* _TASK INSTRUCTIONS_
Would you count the lines of the listing that carry the word "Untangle"? Give only the resulting number.

* _SUPPLIED MATERIAL_
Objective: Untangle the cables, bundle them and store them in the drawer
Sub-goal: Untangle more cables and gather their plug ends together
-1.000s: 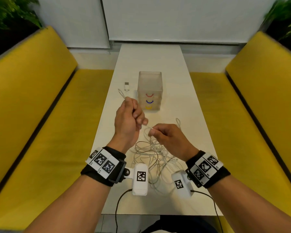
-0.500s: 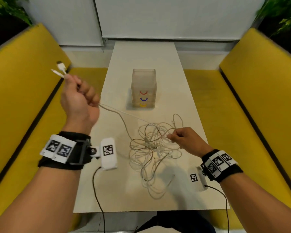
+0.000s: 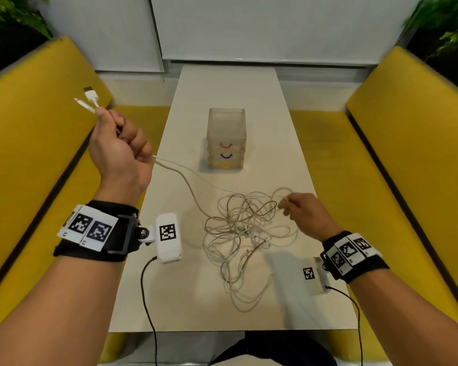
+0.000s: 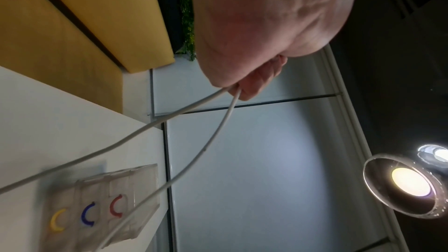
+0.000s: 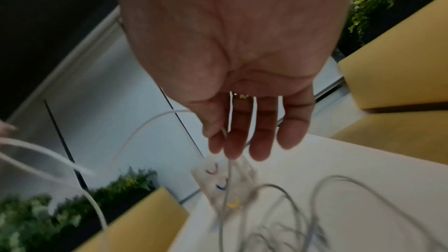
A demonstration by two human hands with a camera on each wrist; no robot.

* _FINISHED EXERCISE_
2